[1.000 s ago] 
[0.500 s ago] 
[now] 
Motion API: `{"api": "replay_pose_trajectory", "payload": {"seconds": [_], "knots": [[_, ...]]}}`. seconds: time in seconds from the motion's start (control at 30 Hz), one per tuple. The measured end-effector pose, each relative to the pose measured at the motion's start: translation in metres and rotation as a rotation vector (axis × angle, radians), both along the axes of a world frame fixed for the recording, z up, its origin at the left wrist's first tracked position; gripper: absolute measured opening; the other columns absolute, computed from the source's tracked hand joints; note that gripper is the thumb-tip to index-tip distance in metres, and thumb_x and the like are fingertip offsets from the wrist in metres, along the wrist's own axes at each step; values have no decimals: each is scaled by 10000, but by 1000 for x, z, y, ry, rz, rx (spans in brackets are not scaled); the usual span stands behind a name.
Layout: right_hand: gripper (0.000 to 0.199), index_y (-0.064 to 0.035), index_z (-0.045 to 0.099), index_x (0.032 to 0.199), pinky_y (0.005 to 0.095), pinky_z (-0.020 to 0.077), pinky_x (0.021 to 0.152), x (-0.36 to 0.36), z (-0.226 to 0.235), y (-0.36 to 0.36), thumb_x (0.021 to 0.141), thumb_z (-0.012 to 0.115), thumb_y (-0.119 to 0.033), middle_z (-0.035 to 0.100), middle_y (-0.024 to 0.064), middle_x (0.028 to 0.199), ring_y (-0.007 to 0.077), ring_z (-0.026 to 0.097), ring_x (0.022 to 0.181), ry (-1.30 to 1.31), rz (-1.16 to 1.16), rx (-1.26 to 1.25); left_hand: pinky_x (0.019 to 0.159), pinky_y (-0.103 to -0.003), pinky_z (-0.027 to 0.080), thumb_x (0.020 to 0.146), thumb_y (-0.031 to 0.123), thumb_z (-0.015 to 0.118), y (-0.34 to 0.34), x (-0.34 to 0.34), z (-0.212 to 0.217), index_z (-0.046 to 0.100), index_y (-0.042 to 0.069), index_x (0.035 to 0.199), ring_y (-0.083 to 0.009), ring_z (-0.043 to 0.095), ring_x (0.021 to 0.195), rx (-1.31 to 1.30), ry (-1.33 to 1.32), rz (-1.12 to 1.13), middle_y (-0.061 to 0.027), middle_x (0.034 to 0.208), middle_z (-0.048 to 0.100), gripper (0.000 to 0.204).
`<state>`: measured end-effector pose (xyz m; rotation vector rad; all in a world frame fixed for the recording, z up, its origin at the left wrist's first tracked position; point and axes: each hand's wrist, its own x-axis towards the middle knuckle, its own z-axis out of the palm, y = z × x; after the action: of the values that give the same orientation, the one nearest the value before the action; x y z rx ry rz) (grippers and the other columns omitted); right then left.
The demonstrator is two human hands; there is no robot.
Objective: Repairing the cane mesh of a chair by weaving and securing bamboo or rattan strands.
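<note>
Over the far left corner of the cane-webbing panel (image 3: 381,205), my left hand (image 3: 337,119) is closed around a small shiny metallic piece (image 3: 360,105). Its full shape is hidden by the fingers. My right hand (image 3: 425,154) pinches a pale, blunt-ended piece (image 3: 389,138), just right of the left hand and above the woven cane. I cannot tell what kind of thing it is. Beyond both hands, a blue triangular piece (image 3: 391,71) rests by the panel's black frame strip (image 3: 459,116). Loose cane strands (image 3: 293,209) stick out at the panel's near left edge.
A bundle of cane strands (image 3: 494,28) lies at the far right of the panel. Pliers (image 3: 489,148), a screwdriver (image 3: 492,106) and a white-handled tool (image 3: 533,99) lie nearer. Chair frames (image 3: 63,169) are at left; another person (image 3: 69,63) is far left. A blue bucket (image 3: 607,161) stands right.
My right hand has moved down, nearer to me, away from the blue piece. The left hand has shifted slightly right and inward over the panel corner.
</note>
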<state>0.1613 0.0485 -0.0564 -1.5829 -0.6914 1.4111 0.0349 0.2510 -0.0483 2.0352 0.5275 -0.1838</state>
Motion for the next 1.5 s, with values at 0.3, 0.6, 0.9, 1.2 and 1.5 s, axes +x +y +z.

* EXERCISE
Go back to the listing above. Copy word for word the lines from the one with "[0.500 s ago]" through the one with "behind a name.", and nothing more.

* ANSWER SPACE
[0.500 s ago] 
[now] 
Motion API: `{"api": "replay_pose_trajectory", "payload": {"seconds": [_], "knots": [[_, ...]]}}`. seconds: time in seconds from the motion's start (control at 30 Hz), one per tuple. The measured end-effector pose, each relative to the pose measured at the motion's start: translation in metres and rotation as a rotation vector (axis × angle, radians), both along the axes of a world frame fixed for the recording, z up, its origin at the left wrist's first tracked position; gripper: absolute measured opening; the other columns absolute, computed from the source's tracked hand joints; note that gripper is the thumb-tip to index-tip distance in metres, and thumb_x and the like are fingertip offsets from the wrist in metres, along the wrist's own axes at each step; values have no decimals: each is scaled by 10000, but by 1000 for x, z, y, ry, rz, rx (spans in brackets are not scaled); the usual span stands behind a name.

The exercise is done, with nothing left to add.